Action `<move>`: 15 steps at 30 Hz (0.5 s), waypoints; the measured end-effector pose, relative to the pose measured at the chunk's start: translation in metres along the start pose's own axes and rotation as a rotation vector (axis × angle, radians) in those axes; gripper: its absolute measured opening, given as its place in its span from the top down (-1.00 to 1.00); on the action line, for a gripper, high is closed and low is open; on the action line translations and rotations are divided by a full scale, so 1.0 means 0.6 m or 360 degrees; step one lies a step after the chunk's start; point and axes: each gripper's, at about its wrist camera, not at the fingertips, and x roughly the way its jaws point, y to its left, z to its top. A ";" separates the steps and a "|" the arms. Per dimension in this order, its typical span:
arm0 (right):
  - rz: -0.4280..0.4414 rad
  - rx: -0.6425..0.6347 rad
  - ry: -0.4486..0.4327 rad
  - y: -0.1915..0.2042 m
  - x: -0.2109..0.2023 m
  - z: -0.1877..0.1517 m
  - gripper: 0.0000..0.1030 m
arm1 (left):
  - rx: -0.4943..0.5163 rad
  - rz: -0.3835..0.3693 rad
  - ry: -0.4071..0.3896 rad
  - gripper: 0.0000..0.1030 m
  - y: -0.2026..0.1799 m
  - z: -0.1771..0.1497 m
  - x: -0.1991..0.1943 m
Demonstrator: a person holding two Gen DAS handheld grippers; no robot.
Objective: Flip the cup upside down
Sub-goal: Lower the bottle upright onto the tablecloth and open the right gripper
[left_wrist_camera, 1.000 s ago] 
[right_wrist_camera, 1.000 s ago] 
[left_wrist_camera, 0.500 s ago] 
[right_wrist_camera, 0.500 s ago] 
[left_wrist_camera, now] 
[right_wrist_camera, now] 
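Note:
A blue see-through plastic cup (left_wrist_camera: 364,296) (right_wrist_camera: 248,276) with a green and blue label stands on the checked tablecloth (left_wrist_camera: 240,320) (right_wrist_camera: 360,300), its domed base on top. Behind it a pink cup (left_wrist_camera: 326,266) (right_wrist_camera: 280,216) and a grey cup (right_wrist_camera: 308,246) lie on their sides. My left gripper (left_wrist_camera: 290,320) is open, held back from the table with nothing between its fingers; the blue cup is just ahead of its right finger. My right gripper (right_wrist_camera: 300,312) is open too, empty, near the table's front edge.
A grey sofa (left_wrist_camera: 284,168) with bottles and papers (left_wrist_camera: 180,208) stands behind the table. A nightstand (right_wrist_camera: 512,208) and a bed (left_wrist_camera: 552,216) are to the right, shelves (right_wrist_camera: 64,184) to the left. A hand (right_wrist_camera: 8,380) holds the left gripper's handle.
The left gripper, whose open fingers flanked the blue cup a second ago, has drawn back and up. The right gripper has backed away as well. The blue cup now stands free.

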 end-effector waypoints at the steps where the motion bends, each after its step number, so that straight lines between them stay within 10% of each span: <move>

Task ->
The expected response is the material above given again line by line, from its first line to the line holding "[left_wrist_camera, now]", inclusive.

Exercise response ->
Action `<move>`: 15 steps at 30 Hz (0.5 s), waypoints; the measured end-effector pose, relative to the pose measured at the chunk's start: translation in metres along the start pose's own axes and rotation as a rotation vector (axis × angle, radians) in those axes; gripper: its absolute measured opening, given as its place in its span from the top down (-1.00 to 1.00); on the action line, for a gripper, high is closed and low is open; on the action line translations and rotations are divided by a full scale, so 1.0 means 0.6 m or 360 degrees; step one lies a step after the chunk's start; point and axes: each gripper's, at about its wrist camera, not at the fingertips, and x roughly the way its jaws point, y to its left, z to its top. A ";" separates the steps and a "|" the arms. Per dimension in this order, its typical span:
arm0 (right):
  - rz: -0.4280..0.4414 rad
  - rx: -0.6425..0.6347 rad
  - ry: -0.4486..0.4327 rad
  - y: -0.1915..0.2042 m
  - x: -0.2109..0.2023 m
  - z: -0.1877..0.1517 m
  - gripper: 0.0000..0.1030 m
arm1 (left):
  - rx: -0.4943..0.5163 rad
  - rz: -0.3835..0.3693 rad
  - ry: -0.4071..0.3896 rad
  - gripper: 0.0000..0.1030 m
  - y: -0.2026..0.1799 m
  - z: -0.1771..0.1497 m
  - x: -0.1991..0.1943 m
Demonstrator: a person holding two Gen DAS handheld grippers; no robot.
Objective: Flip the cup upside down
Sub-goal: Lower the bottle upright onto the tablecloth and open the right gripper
[left_wrist_camera, 1.000 s ago] 
[right_wrist_camera, 1.000 s ago] 
[left_wrist_camera, 0.500 s ago] 
[right_wrist_camera, 0.500 s ago] 
[left_wrist_camera, now] 

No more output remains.